## Goal of the exercise
Show all the lines in the data below that include the word "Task".

## Given entries
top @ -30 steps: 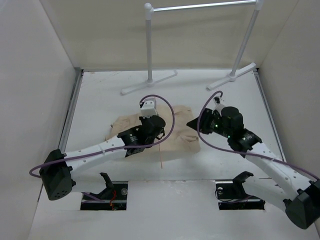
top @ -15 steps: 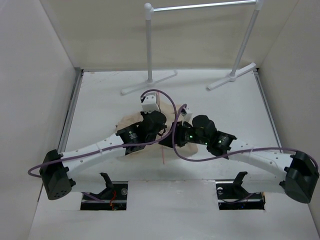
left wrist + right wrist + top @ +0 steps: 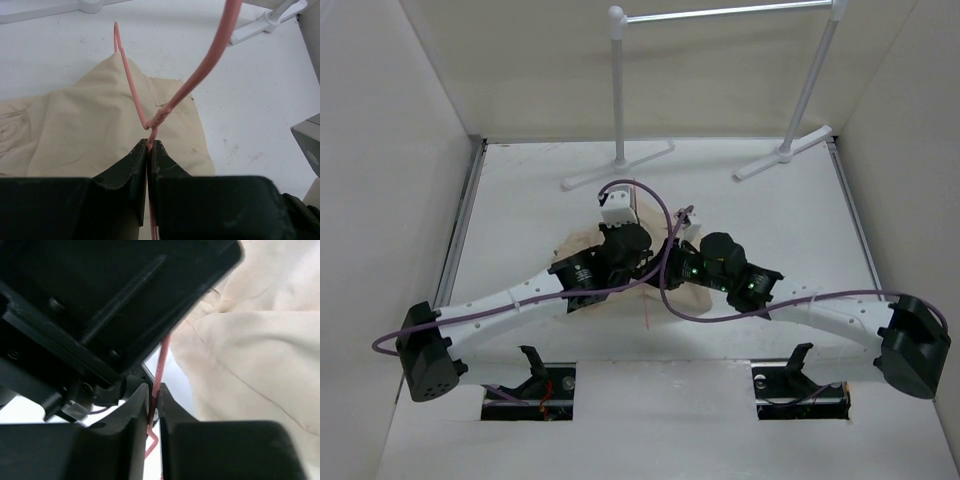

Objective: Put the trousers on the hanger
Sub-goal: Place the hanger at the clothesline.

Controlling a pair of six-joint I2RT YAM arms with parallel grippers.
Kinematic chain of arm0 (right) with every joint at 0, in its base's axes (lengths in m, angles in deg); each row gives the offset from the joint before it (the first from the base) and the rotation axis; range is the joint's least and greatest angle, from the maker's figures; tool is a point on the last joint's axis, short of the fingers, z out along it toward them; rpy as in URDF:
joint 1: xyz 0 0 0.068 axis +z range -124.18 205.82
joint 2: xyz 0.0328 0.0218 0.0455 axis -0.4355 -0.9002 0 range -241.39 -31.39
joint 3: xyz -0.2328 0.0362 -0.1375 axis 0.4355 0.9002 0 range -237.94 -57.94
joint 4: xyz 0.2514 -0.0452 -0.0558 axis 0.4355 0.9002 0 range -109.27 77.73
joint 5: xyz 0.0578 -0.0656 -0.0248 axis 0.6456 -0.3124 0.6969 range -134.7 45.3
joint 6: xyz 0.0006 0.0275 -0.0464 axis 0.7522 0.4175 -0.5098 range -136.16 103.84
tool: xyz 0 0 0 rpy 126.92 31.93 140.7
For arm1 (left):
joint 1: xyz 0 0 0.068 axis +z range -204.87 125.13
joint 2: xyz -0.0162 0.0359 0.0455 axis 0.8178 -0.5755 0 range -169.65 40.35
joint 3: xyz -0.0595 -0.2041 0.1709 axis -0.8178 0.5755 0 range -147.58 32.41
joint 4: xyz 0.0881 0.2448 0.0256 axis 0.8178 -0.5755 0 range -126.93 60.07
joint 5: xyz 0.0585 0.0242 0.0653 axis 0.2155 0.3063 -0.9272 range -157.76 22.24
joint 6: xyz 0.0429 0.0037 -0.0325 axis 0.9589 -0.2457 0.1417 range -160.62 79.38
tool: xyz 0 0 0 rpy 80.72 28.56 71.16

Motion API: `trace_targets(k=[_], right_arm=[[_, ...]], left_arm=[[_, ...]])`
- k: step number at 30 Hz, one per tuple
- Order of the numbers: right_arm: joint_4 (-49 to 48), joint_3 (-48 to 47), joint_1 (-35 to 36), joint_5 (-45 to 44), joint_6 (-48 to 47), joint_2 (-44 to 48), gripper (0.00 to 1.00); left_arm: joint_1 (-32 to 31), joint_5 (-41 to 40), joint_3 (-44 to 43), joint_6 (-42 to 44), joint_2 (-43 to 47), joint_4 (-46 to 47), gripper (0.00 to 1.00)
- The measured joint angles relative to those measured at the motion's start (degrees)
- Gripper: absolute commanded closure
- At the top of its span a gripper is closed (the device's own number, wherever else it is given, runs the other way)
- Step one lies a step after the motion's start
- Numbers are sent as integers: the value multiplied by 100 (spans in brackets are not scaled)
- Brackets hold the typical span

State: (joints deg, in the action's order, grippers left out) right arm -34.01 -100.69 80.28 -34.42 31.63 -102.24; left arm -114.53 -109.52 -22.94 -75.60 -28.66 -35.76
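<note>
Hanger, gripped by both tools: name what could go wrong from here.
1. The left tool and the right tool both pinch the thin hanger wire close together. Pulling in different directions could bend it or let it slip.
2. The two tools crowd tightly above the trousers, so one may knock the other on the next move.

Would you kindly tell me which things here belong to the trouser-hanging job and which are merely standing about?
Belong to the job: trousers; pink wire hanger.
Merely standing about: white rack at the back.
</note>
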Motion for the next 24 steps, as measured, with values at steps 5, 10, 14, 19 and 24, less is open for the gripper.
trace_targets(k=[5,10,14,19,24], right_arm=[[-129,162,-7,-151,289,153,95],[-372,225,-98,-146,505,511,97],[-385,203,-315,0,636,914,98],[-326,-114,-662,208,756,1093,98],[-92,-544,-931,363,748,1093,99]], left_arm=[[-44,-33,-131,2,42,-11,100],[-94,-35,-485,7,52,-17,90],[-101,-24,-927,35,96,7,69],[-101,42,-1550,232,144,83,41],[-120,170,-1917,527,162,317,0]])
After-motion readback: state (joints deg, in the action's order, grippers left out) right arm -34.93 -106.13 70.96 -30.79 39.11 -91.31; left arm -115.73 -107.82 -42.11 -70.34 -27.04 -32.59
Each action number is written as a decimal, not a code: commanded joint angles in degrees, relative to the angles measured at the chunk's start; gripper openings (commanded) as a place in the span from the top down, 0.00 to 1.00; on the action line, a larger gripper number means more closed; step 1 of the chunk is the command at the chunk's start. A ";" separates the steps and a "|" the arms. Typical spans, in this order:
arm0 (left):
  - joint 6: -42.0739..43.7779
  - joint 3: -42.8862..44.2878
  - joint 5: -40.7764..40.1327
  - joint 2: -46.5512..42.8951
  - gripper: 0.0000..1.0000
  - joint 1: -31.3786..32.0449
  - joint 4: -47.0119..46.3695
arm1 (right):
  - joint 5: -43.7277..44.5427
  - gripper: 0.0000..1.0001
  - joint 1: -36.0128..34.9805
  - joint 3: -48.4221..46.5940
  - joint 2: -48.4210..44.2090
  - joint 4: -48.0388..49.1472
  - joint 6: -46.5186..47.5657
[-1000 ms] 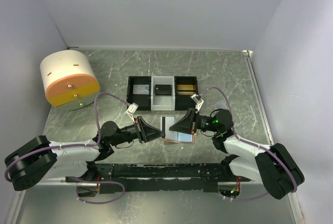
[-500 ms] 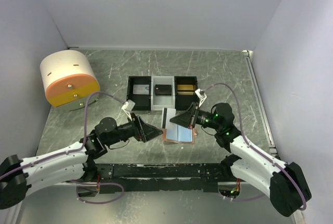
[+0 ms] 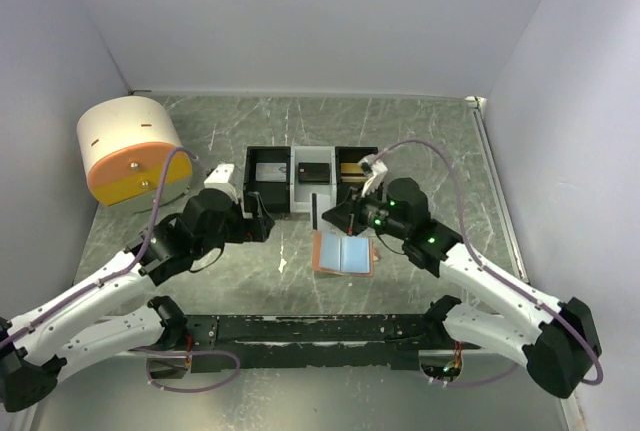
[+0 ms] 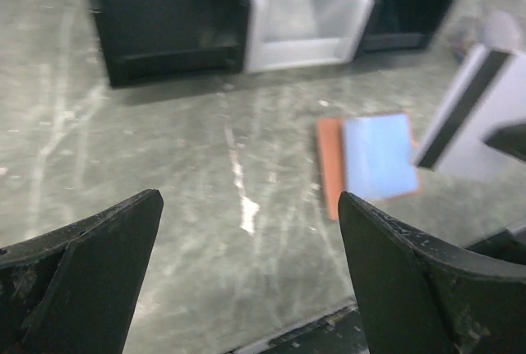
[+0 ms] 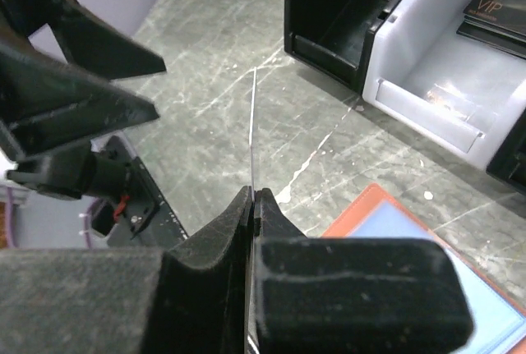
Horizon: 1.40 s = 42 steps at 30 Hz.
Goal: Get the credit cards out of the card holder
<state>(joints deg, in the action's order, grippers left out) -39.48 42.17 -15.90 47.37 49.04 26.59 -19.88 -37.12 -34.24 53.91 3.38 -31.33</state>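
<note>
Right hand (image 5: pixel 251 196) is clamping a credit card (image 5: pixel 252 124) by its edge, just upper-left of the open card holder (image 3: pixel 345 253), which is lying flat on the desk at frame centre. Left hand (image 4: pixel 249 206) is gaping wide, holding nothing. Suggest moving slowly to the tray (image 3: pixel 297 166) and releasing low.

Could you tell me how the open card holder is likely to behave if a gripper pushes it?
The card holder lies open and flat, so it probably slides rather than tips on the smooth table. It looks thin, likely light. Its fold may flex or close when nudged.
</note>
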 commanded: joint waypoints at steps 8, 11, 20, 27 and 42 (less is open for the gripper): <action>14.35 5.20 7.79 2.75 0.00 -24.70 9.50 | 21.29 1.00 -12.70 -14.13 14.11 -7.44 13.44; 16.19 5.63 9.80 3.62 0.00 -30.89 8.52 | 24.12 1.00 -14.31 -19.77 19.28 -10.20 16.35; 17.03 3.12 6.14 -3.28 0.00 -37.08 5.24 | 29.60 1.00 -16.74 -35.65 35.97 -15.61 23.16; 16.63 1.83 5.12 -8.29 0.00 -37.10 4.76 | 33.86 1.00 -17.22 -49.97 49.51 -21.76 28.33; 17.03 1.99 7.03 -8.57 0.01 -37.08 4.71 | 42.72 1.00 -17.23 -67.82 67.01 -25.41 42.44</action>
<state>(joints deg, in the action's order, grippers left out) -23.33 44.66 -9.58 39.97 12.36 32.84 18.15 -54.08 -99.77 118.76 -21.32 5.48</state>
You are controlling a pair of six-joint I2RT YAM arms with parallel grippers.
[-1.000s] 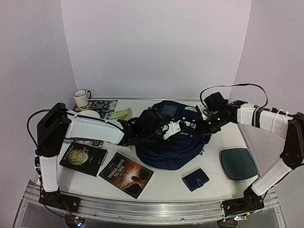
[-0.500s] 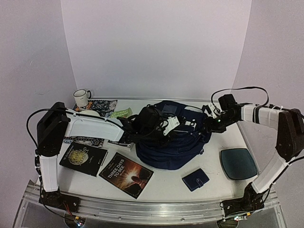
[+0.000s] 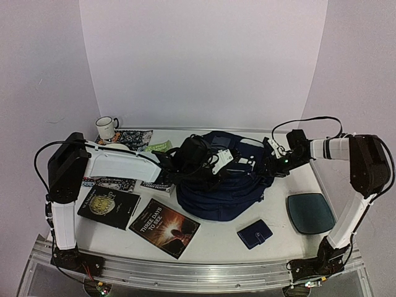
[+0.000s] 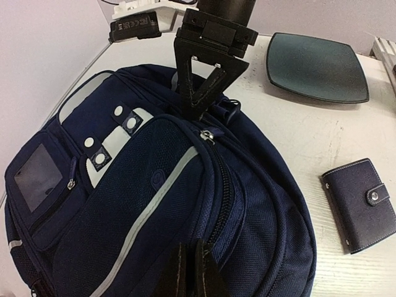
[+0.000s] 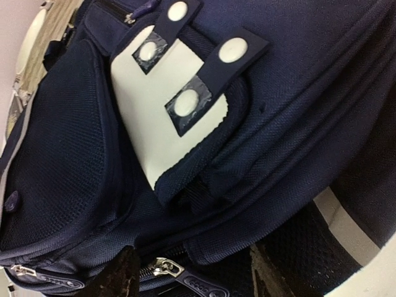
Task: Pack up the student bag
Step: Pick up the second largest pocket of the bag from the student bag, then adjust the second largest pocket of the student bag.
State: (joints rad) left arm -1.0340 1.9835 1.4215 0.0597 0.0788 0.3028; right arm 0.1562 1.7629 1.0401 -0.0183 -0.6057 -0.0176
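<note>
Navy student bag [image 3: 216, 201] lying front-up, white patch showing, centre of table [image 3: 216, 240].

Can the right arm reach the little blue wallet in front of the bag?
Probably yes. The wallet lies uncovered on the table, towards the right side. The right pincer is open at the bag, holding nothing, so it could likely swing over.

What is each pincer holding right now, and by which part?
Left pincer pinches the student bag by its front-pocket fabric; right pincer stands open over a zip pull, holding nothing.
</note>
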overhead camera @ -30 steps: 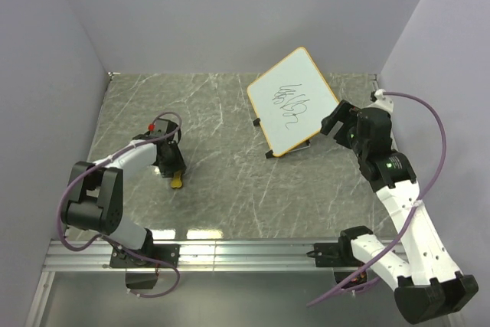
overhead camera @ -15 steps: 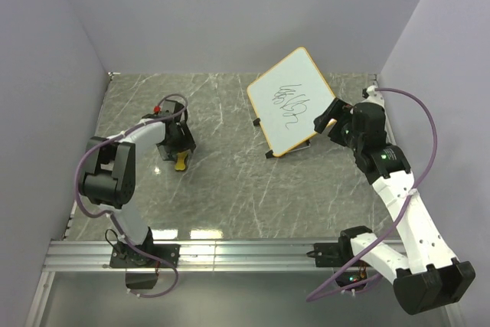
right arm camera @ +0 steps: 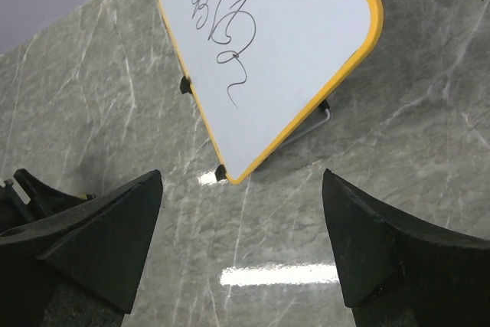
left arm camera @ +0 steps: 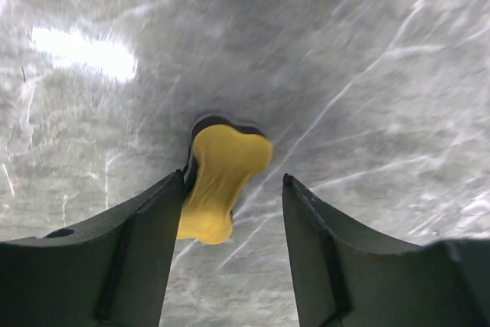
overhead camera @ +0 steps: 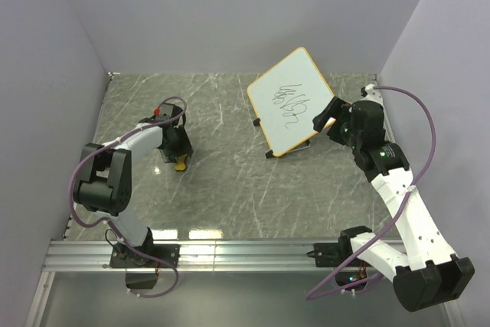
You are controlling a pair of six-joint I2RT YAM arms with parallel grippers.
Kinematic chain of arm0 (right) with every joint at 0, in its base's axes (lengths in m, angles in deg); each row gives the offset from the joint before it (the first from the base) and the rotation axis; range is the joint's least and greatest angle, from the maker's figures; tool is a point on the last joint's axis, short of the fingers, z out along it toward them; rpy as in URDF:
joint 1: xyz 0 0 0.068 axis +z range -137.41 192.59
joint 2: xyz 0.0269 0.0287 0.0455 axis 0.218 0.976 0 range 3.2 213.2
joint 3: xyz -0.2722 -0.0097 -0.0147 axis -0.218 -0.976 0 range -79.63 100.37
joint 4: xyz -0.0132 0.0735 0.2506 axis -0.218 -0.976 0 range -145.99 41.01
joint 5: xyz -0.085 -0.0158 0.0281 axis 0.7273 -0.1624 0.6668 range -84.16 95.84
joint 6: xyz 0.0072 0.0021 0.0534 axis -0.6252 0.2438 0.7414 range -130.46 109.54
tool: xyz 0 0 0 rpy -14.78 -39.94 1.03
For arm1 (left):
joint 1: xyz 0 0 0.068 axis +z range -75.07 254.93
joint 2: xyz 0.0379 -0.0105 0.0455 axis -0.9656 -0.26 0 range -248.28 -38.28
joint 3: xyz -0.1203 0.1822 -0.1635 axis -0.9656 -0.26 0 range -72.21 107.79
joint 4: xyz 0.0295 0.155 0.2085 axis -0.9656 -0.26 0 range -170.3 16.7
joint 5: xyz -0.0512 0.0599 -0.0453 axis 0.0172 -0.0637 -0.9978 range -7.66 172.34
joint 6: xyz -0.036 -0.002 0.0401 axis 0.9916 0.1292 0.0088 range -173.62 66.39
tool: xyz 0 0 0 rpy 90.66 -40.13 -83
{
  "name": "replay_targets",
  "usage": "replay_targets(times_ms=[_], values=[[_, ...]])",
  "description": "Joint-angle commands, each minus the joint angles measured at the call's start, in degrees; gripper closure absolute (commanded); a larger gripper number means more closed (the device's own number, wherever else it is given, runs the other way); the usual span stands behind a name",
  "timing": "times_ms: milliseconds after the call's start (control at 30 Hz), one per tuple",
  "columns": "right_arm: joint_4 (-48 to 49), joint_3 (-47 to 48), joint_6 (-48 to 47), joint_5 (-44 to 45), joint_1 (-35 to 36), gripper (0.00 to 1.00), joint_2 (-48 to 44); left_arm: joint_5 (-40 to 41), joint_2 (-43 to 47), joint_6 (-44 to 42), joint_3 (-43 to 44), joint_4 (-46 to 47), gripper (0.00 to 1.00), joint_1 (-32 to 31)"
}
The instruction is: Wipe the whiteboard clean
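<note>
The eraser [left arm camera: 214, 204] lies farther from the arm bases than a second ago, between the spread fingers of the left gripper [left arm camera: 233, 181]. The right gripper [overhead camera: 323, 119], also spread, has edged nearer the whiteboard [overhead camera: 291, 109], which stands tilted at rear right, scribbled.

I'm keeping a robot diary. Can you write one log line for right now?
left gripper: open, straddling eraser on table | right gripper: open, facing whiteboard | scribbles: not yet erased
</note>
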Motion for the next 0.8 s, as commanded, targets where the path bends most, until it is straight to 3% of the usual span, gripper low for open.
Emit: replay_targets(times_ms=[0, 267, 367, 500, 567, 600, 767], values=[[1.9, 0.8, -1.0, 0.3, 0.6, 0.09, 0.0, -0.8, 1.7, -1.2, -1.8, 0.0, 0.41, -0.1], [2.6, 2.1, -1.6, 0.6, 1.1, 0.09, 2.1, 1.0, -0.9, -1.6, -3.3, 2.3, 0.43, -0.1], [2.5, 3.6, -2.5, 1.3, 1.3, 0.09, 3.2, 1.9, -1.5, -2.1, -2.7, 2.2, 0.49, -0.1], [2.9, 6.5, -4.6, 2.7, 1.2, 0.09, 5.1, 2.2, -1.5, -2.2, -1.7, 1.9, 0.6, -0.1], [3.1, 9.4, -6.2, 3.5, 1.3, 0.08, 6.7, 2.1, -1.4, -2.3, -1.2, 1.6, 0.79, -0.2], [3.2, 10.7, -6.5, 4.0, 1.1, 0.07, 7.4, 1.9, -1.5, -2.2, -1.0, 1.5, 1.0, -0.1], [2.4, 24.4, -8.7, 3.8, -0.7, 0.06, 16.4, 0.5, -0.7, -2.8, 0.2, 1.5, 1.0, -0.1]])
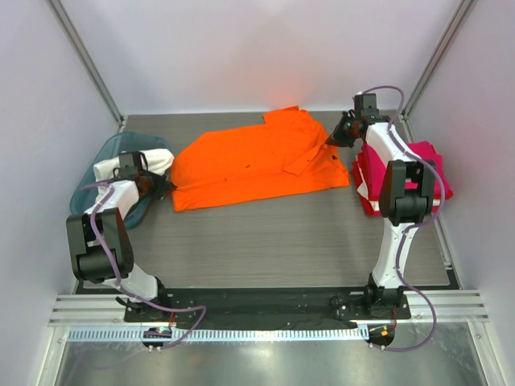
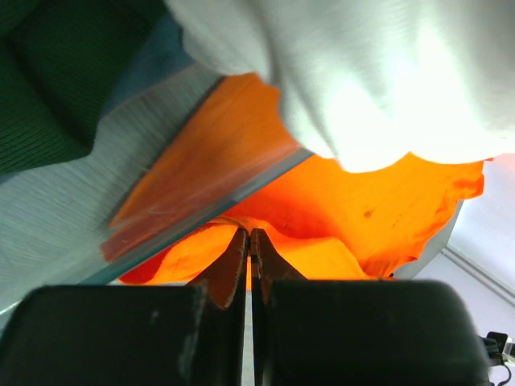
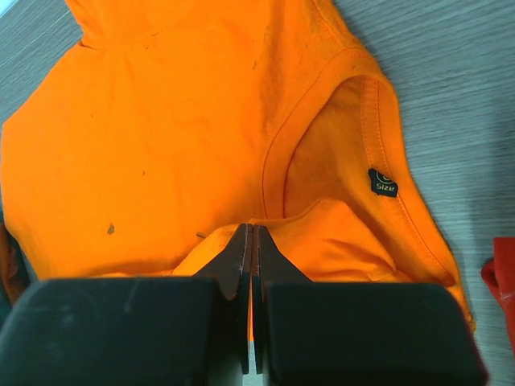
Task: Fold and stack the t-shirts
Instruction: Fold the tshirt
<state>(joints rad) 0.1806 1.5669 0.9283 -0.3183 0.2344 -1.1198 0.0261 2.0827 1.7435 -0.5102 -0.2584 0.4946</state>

## Exercise solution
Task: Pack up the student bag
Task: Fold and stack the t-shirts

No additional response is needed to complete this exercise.